PROBLEM STATEMENT: From the material below, copy out each line with the word "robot" in it.

DATA TO PROCESS:
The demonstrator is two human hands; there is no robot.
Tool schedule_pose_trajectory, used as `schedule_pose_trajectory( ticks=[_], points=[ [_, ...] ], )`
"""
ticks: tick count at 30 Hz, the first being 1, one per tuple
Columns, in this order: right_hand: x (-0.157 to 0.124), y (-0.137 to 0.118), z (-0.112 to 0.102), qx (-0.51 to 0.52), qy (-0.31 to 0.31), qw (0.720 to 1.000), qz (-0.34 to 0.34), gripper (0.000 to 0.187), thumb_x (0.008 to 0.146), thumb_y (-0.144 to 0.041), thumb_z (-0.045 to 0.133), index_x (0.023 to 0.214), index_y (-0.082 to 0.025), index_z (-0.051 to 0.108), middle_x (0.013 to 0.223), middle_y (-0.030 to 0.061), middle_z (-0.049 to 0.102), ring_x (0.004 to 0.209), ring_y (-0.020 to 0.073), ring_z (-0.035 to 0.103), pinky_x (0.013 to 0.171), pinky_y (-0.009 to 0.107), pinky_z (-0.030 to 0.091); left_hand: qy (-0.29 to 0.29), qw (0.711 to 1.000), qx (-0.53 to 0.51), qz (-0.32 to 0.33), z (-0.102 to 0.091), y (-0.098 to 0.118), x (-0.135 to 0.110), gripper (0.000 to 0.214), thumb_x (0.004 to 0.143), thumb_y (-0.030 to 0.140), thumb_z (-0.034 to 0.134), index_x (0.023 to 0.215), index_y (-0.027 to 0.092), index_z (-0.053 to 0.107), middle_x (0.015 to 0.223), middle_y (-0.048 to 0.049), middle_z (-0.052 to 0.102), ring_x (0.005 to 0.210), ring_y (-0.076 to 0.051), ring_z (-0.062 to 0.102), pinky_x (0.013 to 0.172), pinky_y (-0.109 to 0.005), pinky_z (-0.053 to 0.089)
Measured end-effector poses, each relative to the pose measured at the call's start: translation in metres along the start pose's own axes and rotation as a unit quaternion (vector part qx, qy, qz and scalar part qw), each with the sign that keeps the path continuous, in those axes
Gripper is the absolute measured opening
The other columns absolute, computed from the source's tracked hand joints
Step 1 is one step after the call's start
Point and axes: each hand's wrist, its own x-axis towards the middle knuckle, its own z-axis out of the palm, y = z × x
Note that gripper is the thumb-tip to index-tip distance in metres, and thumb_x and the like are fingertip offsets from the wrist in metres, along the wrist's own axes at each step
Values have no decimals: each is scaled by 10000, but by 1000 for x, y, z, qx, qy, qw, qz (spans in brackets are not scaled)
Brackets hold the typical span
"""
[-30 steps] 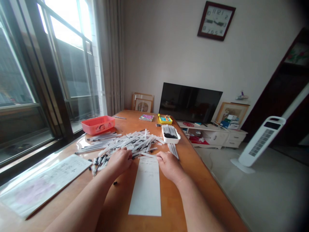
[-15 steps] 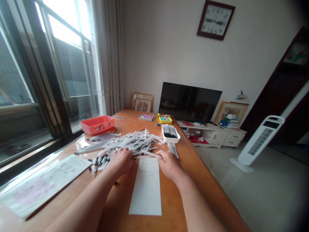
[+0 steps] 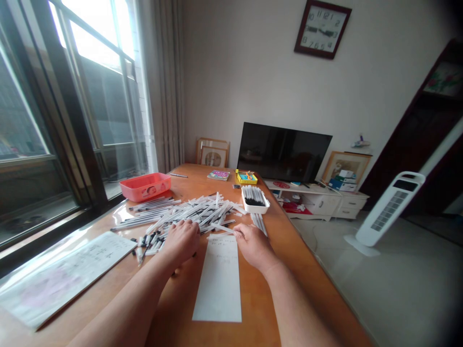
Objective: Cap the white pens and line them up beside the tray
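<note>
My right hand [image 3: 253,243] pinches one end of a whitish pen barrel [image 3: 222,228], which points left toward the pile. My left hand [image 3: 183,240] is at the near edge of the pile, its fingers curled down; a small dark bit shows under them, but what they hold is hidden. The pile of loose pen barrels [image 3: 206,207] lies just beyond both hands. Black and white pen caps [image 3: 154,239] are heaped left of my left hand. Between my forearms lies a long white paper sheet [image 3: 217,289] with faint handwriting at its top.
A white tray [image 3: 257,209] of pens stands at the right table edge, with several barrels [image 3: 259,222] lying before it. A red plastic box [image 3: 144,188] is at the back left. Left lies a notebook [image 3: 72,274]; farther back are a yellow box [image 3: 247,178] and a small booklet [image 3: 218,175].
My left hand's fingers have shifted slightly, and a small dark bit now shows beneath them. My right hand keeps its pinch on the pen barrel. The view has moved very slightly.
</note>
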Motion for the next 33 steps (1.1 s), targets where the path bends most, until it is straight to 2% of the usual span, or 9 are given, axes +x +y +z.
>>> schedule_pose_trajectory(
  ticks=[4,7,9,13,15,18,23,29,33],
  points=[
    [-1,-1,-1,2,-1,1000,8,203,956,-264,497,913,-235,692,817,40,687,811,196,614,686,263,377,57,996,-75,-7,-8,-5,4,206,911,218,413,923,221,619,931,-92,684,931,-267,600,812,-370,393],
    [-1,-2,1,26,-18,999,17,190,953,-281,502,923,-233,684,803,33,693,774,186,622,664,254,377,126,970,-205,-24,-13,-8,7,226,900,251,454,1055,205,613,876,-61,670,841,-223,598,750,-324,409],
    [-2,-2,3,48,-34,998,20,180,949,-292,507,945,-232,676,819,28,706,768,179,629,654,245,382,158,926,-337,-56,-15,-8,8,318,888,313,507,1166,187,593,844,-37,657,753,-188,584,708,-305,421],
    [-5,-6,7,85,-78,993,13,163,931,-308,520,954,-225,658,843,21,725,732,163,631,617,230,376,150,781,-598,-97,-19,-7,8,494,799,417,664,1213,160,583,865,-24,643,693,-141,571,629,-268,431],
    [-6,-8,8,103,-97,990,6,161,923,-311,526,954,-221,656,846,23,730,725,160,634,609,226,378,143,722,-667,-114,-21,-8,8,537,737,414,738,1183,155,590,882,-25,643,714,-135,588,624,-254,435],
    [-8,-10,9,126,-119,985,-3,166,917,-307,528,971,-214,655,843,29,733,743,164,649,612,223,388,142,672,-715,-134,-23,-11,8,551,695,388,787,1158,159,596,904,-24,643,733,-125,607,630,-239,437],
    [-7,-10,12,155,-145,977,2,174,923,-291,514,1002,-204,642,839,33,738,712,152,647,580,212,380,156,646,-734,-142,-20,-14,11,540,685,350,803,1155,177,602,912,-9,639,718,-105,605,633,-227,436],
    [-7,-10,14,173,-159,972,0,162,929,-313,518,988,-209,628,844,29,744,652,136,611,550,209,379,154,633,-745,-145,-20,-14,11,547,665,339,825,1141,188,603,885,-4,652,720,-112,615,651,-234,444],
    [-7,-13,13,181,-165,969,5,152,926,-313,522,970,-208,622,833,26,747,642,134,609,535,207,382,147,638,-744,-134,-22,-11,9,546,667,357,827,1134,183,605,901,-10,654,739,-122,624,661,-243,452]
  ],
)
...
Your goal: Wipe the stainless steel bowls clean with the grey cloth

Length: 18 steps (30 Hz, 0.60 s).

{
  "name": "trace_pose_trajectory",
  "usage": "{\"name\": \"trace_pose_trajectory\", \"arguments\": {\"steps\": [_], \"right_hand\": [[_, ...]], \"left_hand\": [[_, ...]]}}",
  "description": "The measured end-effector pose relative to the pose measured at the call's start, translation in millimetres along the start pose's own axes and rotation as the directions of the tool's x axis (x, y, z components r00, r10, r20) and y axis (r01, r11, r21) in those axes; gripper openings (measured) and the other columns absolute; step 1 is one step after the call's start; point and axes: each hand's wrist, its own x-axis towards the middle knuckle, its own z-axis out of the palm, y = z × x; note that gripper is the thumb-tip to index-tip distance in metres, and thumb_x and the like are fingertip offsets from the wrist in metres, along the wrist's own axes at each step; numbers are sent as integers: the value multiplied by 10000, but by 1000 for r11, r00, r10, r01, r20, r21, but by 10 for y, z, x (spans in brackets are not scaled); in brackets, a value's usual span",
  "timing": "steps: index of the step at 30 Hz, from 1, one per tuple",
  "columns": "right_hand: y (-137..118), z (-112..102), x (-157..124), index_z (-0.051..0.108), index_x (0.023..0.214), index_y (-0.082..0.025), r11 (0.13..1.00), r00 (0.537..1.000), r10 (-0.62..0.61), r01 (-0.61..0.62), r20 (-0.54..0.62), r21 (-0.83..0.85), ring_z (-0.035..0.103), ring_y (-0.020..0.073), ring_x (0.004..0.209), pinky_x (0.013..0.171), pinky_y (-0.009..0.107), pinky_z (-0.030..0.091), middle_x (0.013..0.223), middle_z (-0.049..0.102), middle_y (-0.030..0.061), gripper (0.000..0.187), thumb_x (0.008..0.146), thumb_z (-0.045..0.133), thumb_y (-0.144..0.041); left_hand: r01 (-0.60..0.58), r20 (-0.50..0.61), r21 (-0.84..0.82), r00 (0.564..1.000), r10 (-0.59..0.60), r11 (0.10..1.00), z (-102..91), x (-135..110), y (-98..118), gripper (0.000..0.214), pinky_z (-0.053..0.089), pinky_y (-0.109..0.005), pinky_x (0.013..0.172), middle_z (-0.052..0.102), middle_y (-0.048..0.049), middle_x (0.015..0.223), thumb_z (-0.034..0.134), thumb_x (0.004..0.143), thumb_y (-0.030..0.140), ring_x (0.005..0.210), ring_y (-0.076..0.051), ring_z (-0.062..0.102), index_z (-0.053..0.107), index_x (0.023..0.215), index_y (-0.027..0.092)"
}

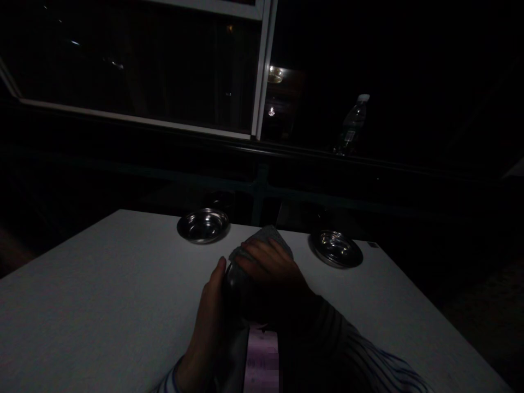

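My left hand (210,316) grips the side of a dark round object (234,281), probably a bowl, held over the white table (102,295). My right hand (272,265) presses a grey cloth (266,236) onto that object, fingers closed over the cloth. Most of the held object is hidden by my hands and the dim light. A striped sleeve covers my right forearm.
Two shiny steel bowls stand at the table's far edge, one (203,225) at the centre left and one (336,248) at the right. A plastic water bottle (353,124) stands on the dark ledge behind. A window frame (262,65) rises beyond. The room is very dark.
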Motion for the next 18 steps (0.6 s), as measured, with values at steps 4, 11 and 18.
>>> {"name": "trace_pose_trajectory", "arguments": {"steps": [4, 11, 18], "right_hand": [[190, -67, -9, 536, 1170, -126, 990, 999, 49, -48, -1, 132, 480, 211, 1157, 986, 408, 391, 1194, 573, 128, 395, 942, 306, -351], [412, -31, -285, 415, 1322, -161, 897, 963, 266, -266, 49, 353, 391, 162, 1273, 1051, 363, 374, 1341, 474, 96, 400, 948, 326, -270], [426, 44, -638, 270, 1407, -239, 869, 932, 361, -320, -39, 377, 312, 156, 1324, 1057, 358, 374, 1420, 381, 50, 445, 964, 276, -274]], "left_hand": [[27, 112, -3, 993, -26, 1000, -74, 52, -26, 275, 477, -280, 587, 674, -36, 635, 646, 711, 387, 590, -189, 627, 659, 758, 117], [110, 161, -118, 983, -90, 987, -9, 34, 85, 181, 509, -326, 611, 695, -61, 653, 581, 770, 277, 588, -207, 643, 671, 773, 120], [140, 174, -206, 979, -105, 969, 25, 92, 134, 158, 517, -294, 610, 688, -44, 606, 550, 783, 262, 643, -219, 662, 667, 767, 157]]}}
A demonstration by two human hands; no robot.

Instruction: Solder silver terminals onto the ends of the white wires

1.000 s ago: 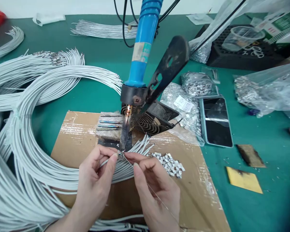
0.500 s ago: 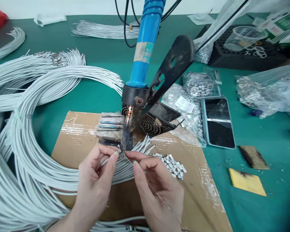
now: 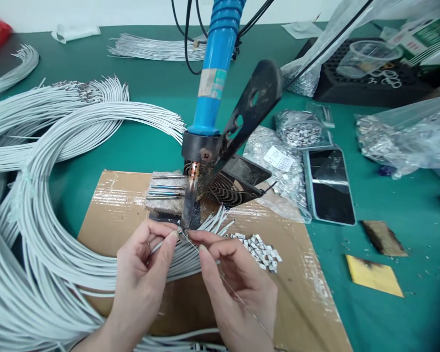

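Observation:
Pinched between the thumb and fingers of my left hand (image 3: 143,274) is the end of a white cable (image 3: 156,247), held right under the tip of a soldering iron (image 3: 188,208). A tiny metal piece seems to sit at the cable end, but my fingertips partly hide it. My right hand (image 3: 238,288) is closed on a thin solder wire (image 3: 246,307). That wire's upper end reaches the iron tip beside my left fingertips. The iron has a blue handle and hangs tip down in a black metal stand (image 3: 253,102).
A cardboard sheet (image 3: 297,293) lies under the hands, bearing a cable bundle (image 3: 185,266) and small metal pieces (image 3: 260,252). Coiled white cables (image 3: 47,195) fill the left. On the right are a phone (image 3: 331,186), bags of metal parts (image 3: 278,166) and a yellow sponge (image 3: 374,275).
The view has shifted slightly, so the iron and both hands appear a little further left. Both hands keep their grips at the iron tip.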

EXERCISE RESULT:
The demonstrator is two human hands; there is no robot.
A demonstration by two human hands; no robot.

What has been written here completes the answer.